It's not fair that you should have to use the internet and have an internet device to pay tolls.
OK, let's accept it's not fair. Let's accept that people who are "militantly offline" aren't going to use technology.
Roll on ten years, to 2028. Do you believe that there is going to be a sudden uprising and a return to five pound notes and cheques in envelopes, or that the move to online payment will have increased? Those who are shouting "it's not fair", do you think anyone is listening? So leaving aside "it's the principle", "it's not fair", "what about the orbital mind control lasers", which do you think is going to work better: overcoming your prejudices and using a mobile device, or continuing to yell "it's not fair" and continuing to disengage?

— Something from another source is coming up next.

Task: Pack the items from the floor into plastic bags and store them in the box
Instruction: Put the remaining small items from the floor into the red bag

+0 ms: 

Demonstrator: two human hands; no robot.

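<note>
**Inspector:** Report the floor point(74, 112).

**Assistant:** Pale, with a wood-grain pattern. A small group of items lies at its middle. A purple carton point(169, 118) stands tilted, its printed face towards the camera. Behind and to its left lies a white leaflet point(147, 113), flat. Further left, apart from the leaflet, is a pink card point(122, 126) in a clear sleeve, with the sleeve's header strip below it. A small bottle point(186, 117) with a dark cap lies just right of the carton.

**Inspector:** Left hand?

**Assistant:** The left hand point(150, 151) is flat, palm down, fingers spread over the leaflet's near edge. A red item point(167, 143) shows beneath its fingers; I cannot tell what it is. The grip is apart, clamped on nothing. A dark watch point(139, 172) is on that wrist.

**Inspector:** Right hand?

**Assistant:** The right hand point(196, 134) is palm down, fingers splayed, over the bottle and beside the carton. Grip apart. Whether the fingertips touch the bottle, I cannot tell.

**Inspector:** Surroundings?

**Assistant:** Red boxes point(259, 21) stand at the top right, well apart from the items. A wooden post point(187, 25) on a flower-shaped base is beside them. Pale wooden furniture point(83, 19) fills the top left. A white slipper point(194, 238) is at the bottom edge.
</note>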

My father-in-law claimed he'd never use a debit card, for reasons which were incoherent. He now uses a debit card, for the simple reason that the cheques that "everyone" would be accepting from now until the end of time aren't accepted for food, fuel or much anything else.
It's a seemingly common process. Change is proposed. Some people decide that change is bad, while 90% of the population embrace it. Because "Won't! Shan't! Not fair!" isn't a good look for people who aren't toddlers, elaborate arguments are constructed about how it excludes the elderly, the disabled, the poor and a range of other sympathetic groups, or that it's encouraging the orbital mind control lasers. That the overlap of those groups with the problem domain is very small, or that there are other solutions, or that the change is actually better (the "computers, what about the blind? eh?" argument appears entirely resistant to the fact that screen readers and online brailers are utterly transformational compared to paper) or that the orbital mind control lasers aren't a real problem is ignored, and the elaborate arguments are made more elaborate to appear reasonable.
We had this over chip and pin: whatever happened to chip and signature? Over mobile phones; the people now saying "I only used my old fashioned phone" are the people who twenty years ago said they'd never have a mobile phone. Over DTV, when there was a large fund established to help "the old people" use digital TVs which was a complete waste of money, as the problem didn't exist: the surplus is now funding rural broadband, I believe. Over direct debit, ATMs, credit cards, computers, telephones, microwave ovens, automatic chokes on cars, and, and and.
Technology changes. Some people dig their heels in. Most people don't. A generation later, no-one cares any more.